LITTRANS 204 Survey of 19th and 20th Century Russian Literature in Translation II
001 9:55-10:45 AM MWF Reynolds, Andrew
301 9:55-10:45 AM R
302 12:05-12:55 R
Meets with LitTrans 202

 

LITTRANS 218 Polish Literature in Translation: Late 19th and 20th Centuries
001 5:00-6:15 PM MW Filipowicz, Halina
Meets with Slavic 472

 

LITTRANS 220 Chekov in Translation
001 1:20-2:10 PM MWF Hanukai, Maksim
Meets with Slavic 420

 

LITTRANS 229 Representations of the Jew in Eastern European Cultures
001 2:30-3:45 PM MW

 

LITTRANS 234 Soviet Life and Culture Through Literature and Art (from 1917)
001 2:25-3:15 PM MWF Tishler, Jennifer
301 2:25-3:15 PM T Tishler, Jennifer

 

LITTRANS 236 Bascom Course-In Translation
001 9:30-10:45 AM TR Mani, Venkat Migration in Literature, Film, and Music
002 9:30-10:45 AM TR Eldridge, Hannah Extreme Stories: Tales of Criminality & Disease
Meets with German 236

Migration in Literature, Film and Translation (Section 001):

Please contact bvmani@wisc.edu with any questions.

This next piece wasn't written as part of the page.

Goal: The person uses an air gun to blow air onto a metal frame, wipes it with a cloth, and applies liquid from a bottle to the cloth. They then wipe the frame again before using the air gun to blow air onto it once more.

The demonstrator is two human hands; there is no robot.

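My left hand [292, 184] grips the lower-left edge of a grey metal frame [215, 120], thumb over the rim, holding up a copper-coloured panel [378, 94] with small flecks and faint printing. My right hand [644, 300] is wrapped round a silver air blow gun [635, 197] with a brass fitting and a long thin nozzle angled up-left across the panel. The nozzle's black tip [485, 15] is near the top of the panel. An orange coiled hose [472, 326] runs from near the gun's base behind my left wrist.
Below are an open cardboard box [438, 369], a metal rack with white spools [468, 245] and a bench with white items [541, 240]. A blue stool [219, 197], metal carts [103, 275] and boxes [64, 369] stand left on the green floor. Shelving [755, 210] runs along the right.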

Course Description: Migration is a highly contested topic in the world today, especially in Europe and North America, where immigration has defined the demographic make up of specific nations for centuries, but especially since the end of the Second World War. 2016 set a new record in terms of global migration, with the number of international migrants expected to climb above 250 million people. Of these, around 14 million will be registered refugees. According to the US Census Bureau’s 2009 American Community Survey, the U.S. immigrant population was 12.5 percent of the total U.S. population. As per statistics of the European Union, a total of 3.8 million people immigrated to one of the EU-28 Member States during 2014, while at least 2.8 million emigrants were reported to have left an EU Member State. Germany reported the largest total number of immigrants (884.9 thousand) in 2014, followed by the United Kingdom (632.0 thousand), France (339.9 thousand), Spain (305.5 thousand) and Italy (277.6 thousand).

Still interested? Then this is a course for you.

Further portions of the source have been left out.